- _What you have to do_: Which lines in the data below contain the word "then"? Copy each of them.

- _Dataset extract_:
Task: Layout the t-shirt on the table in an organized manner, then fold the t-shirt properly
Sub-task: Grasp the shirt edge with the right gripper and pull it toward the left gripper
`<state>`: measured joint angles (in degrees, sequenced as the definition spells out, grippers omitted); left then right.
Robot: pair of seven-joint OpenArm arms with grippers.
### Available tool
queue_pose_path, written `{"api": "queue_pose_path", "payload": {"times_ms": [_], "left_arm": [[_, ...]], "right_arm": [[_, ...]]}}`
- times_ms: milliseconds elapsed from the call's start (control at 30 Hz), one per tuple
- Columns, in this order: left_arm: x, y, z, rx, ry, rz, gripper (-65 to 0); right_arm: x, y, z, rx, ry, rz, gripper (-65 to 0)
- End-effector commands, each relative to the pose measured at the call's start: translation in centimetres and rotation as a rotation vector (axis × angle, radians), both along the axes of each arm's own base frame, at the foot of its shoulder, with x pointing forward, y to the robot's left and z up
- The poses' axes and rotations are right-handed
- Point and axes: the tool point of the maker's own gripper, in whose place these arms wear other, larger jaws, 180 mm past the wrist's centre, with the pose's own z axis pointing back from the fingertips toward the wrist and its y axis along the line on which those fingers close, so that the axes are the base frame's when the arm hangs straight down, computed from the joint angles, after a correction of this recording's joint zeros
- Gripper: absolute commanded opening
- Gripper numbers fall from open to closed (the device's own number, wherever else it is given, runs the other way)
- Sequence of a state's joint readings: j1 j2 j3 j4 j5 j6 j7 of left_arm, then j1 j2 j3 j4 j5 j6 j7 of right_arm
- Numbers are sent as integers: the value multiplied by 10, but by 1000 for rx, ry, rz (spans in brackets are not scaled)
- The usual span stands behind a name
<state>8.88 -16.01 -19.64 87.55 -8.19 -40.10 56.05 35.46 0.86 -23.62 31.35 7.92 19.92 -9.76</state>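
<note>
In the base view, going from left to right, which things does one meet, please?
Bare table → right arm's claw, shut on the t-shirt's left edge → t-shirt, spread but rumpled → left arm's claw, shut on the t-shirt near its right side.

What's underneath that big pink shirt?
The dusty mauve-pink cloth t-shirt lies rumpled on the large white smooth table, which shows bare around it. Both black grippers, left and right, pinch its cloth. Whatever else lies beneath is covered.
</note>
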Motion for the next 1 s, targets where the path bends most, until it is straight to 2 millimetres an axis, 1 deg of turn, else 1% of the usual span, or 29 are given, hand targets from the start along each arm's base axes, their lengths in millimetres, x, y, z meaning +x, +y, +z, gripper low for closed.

- _Response area_:
Task: Layout the t-shirt on the table in an organized manner, then fold the t-shirt properly
`<state>`: measured joint angles (in degrees, sequenced as the definition spells out, grippers omitted); left then right.
- Sequence of a state's joint readings: j1 j2 j3 j4 j5 j6 j7 of left_arm, then j1 j2 j3 j4 j5 j6 j7 of right_arm

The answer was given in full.